Experts and bankers said many companies are reluctant to commit to large projects amid surging inflation and high interest rates despite plant capacity utilization improving to over 75%, a level where most firms expand factories to create room for future growth.

“Having deleveraged over the past couple of years, some companies are reluctant to take on fresh debt as the interest rate cycle has turned. They are aware that there will be further hikes, and it could affect margins and bottom line,” the banker said.

After two years of keeping interest rates at record-low levels to boost growth during the pandemic, the Reserve Bank of India hiked the repo rate by 190 basis points (bps) since May. This led to higher borrowing costs for retail as well as corporate borrowers.
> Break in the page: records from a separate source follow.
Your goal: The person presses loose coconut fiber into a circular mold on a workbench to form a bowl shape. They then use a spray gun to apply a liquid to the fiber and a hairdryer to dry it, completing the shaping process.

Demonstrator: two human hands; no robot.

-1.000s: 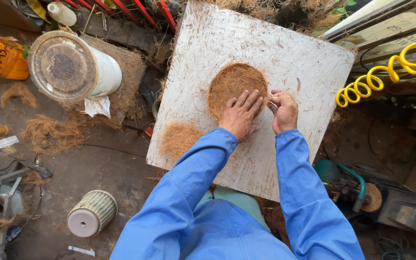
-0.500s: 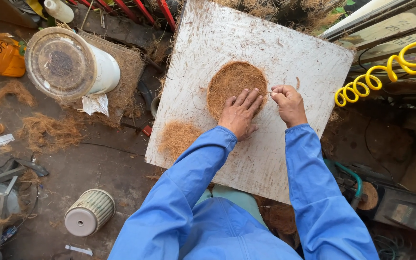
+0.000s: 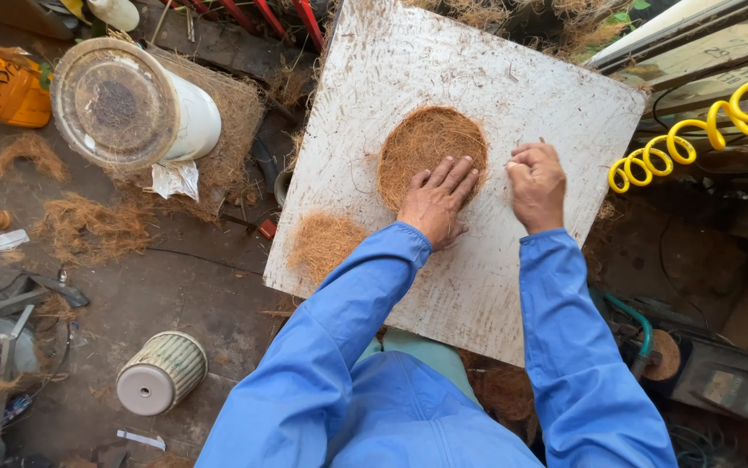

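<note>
Since the earlier frame, your right hand [image 3: 537, 185] had drawn away from the round fibre mat [image 3: 430, 149] and now sat apart from it on the bare white board [image 3: 478, 277], its fingers curled together in a loose fist; whether it pinched a strand could not be told. Your left hand [image 3: 436, 201] had stayed flat, fingers spread, pressing on the lower right edge of the mat. That brown disc lay near the middle of the board, toward its far side. A looser tuft of fibre [image 3: 322, 244] sat at the board's left edge, near your left sleeve.

To the left, a white bucket [image 3: 136, 108] lay on its side with a clear round lid facing you, a scrap of white paper just below it. An orange container [image 3: 0, 87] with dark handwritten marks sat at the far left edge. A ribbed pale cylinder [image 3: 161, 374] lay on the floor nearer you. A yellow coiled hose [image 3: 694, 139] hung at the right.
</note>
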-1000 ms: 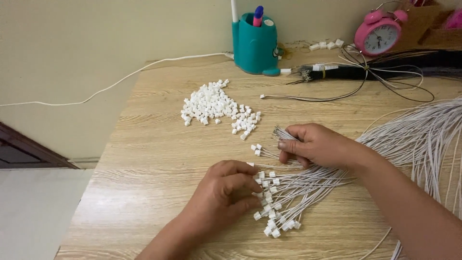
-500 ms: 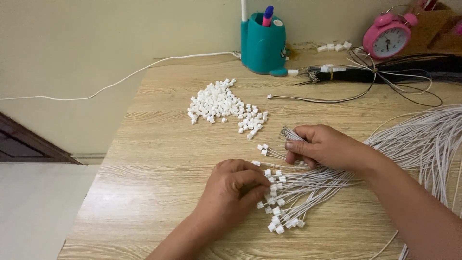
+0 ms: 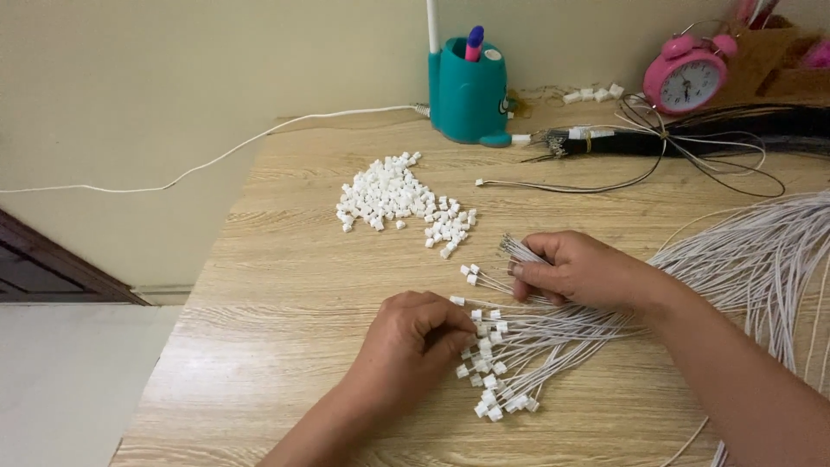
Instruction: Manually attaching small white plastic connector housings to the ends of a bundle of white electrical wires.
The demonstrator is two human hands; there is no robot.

In fact, several corporate borrowers whose loans were linked to an external benchmark like the repo rate have requested banks to peg it to the marginal cost of funds-based lending rate (MCLR), an internal benchmark with slower transmission. The one-year MCLR increased by 50 bps since May.
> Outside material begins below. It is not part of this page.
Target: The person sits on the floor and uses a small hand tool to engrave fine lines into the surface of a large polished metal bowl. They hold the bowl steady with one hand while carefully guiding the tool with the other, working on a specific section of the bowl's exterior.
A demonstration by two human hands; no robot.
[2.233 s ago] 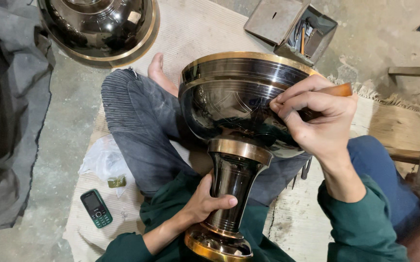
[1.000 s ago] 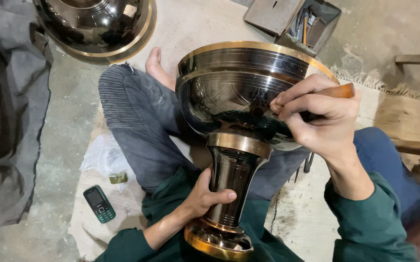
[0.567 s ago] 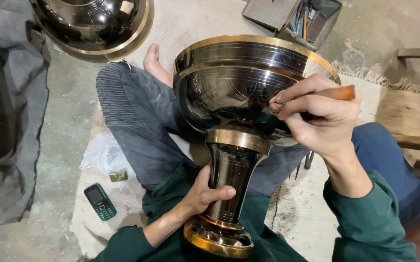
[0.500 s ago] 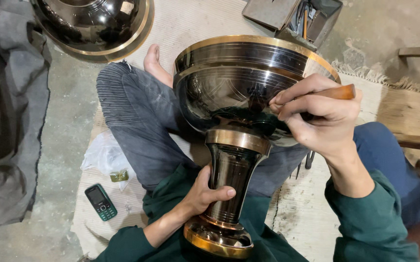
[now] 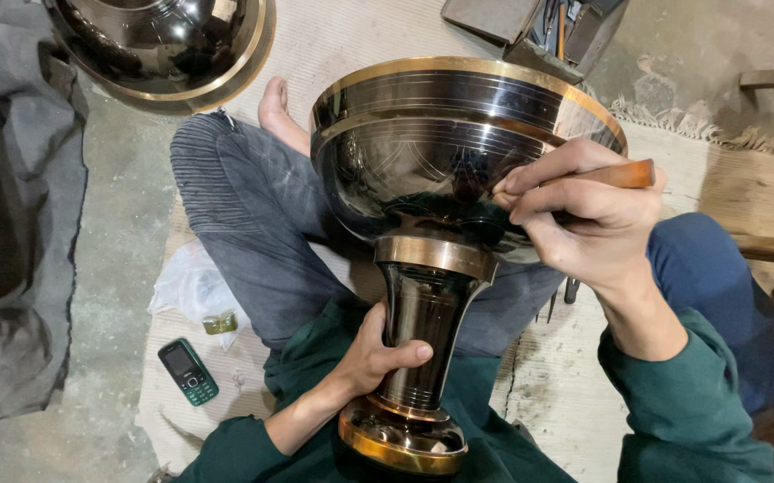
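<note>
**Goblet-Shaped Metal Vessel Held Across the Lap: Count and Orientation**

Between the two hands lies one large dark metal vessel (image 5: pixel 458 170), goblet-shaped, with a gold-coloured rim band, a gold collar and a gold foot.

**Count**
- Hands: two, both belonging to the seated person.
- Vessels in hand: one.
- Hand tools in use: one, a wooden-handled tool (image 5: pixel 615 174).
- Other polished bowls: one second bowl (image 5: pixel 163 45), well apart from the left hand, on the floor beyond the knee.
- Phones: one small mobile phone (image 5: pixel 188 371), on the mat to the outer side of the left forearm.
- Open boxes: one metal toolbox (image 5: pixel 539 27), beyond the right hand.

**Hand state**
- Left hand (image 5: pixel 373 353): closed around the vessel's narrow stem, just above the foot, thumb across the front.
- Right hand (image 5: pixel 583 219): fingers closed on the wooden-handled tool, resting against the bowl's outer wall. The tool's working tip is hidden behind the fingers.

**Orientation**
- The vessel's long axis runs from the foot, nearest the person's chest, away to the bowl.
- The foot points toward the person; the bowl's mouth points away from both hands and is not visible.
- The tool's handle lies roughly crosswise to that axis, its butt projecting to the outer side of the right hand.
</note>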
In the budget, Sitharaman allocated 7.5 trillion for government capex spending, hoping the record spending—35% more than the previous fiscal —will encourage the private sector to boost expenditure as well. But the tepid response from the private sector prompted her to ask top businessmen why companies weren’t stepping up spending despite tax cuts and other fiscal incentives. The lukewarm response has forced the government to do the heavy lifting to boost economic growth.

Banks said public sector companies have also pushed the throttle on investments. Central public sector enterprises spent 1.37 trillion in Q1 of FY23, about 21% of their annual target of 6.61 trillion, showed data from CareEdge. In FY22, these entities achieved only 79% of annual capex target of 5.95 trillion till February 2022.

Mint also reported how Adani was in talks for a 14,000 crore loan for a coal-to-polyvinyl chloride plant in Gujarat and how Jindal Steel and Power Ltd was to raise 15,000 crore for expansion of its Angul plant in Odisha.

The second banker said lenders are receiving loan requests for new projects in the mid and small corporate categories. However, these projects of 50-500 crore would not be able to move the needle the way larger capex projects would.

“Just today, we had an internal meeting to look at some new mid- and small-project proposals. There is substantial interest from sectors like textile, solar energy and ethanol blending,” the second banker said, also on condition of anonymity.

Experts said while private investment has remained lacklustre, the pace may pick up in the coming months. “With capacity utilization rising above 75%, coupled with an improving demand scenario, we could expect the private investment cycle to accelerate,” a CareEdge report said on 15 September, adding that although the Centre’s continued thrust on capital spending is a welcome move, increased private participation is warranted to unleash the animal spirits in the economy.